Language is incredibly important because it can establish perspectives and shape societies, particularly on this divide between the medical model and the neurodiversity approach. Addressing someone as ‘person with autism’ turns autism into a condition and the person is identified as suffering from it in some way: it immediately disempowers them. Lydia Brown writes that the term ‘autistic person’ identifies “the value and worth of that individual as an Autistic person...Ultimately, we are accepting that the individual is different from non-Autistic people--and that’s not a tragedy.”

This tiny semantic detail is not without disagreements within autistic networks and communities of parents. And it’s certainly not helped when the word ‘autistic’ is used as a derogatory term aimed at those who get excited by tiny details as explored by D’Anastasio in her Kotaku article.

Tabletop Games

So for autistic individuals, is there a definitive way to get into board games or for neurotypical friends to introduce their autistic friends to board games? No, because each autistic person will have their own sensory processes and approach to the world. Should we all walk on eggshells for fear of causing a sensory overload with the complex social systems that might arise around the tabletop? Not at all.

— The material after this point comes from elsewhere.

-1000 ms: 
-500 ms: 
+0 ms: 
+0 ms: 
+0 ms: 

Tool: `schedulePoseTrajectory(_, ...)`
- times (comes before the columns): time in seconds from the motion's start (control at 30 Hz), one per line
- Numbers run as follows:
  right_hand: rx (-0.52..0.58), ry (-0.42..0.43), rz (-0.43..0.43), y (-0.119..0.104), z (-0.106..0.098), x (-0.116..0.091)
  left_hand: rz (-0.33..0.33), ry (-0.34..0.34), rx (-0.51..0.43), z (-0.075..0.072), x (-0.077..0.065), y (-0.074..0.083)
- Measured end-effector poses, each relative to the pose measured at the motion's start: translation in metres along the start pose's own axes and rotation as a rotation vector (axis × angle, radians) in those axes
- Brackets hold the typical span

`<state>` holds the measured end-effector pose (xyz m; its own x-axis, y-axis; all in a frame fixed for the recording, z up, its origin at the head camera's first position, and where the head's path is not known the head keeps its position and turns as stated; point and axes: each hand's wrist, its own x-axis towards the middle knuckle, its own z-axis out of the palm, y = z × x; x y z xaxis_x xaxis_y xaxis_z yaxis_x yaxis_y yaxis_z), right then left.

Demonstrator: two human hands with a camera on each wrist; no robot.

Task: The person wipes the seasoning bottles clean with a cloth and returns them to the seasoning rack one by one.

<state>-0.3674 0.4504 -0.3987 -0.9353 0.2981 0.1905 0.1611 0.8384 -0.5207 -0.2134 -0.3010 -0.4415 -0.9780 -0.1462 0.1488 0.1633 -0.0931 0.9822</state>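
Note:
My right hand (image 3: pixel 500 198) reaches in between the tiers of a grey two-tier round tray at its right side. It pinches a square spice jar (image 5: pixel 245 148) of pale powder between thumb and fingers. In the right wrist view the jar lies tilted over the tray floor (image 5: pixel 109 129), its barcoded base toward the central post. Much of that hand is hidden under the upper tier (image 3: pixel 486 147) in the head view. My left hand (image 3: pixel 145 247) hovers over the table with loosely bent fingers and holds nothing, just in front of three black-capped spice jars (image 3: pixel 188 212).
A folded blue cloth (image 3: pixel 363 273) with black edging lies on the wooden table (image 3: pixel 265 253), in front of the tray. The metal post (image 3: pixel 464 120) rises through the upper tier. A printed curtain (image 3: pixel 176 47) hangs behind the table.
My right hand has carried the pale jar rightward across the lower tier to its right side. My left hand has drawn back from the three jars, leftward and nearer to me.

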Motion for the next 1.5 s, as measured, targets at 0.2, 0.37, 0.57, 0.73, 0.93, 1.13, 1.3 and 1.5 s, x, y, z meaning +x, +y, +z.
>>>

Jo McQuillan is a local counsellor for children and adults with autism and says that instead of wrapping autistic individuals in bubble wrap, new hobbies and activities help build an emotional resistance. Jo uses LEGO®-based therapy as a way to improve social skills with her clients with some even using speech with figures as a way to hold a conversation with people in the room. It isn’t the only play-based approach that people are using.

Critical Core is a tabletop RPG from the non-profit organisation Game to Grow. It’s a purpose-built RPG for neurodiverse players in which each story is constructed to “help build strength in areas that are related to challenges associated with autism spectrum disorder”. The experience the game attempts to create is built from the same idea of Matt practicing speech with videogame characters and children using the LEGO®-based therapy to hold conversations with real people through the figures. One of the directors - Virginia Spielmann - talks about how the therapeutic models the game is built on stress and how each individual feels and experiences the world around them. She says:

There is no correct way to be human and we are absolutely not about getting children to fit into a set of rules, making anybody normal - certainly not looking to cure or resolve issues that other people might want to be dealt with

Tales like Liz’s about her son Matt make me fear for causing undue stress or harm by introducing the wrong type of board game. But Matt was using games as a way to understand more about himself. He initially saw failure in games as a reflection of who he was as a person and nothing can be further from the truth. But the more he played games and progressed on to board games and family games he was able to separate that fear and enjoy the games played with others.

I fear that I have failed some of my neurodivergent friends at times both in games and outside of it by not being more aware of how their mind works. A favourite game of our group was the cooperative game Hana Bi but a friend with terrible anxiety hated playing it. The pressure of potentially letting people down and not making the optimum move would somehow reflect upon their competence as a person, which couldn’t be further from the truth. Ultimately, that game isn’t going to define the other person, but I can learn from the experience what might suit the varied tastes of the group and each individual within it.

There are great discussions on reddit and boardgamegeek about how families and friends have adapted and looked for information to play with neurodivergent loved ones. Some gradually ramp up the difficulty of the games they play. Some hate ‘take-that’ mechanics (I’m looking at you Munchkin). A useful resource might be Meeples Like Us and their master list of accessibility teardowns. There is also an explanation of each category and their rating system here.

Just being aware of the barriers others might face in our society is such a small and useful step to take. But I can think of no better way to connect people than sitting around, moving some counters and cursing the dice gods for our collective bad luck.